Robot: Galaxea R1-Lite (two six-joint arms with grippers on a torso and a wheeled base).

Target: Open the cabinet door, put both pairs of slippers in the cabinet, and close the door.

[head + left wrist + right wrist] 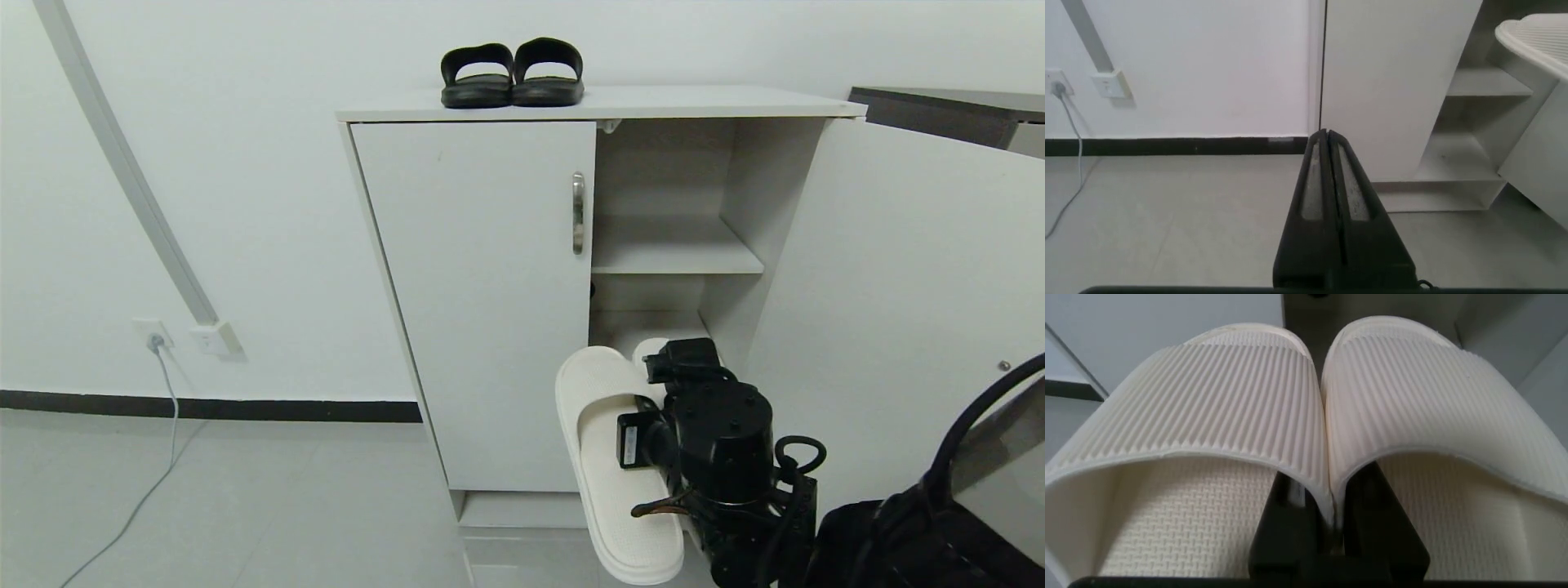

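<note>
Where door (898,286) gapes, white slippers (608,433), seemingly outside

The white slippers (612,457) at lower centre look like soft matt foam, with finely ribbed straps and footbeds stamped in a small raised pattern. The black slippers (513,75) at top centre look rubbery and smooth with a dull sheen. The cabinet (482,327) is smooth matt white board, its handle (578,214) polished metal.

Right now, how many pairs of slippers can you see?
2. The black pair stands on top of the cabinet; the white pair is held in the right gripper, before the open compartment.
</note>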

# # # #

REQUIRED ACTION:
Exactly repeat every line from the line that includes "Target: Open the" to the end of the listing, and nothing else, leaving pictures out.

WRITTEN SOLUTION:
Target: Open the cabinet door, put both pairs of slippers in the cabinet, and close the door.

[head + left wrist + right wrist] 

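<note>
Where door (898,286) gapes, white slippers (608,433), seemingly outside

The white slippers (612,457) at lower centre look like soft matt foam, with finely ribbed straps and footbeds stamped in a small raised pattern. The black slippers (513,75) at top centre look rubbery and smooth with a dull sheen. The cabinet (482,327) is smooth matt white board, its handle (578,214) polished metal.

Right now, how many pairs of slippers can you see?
2. The black pair stands on top of the cabinet; the white pair is held in the right gripper, before the open compartment.
</note>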

The response to this exercise is now complete.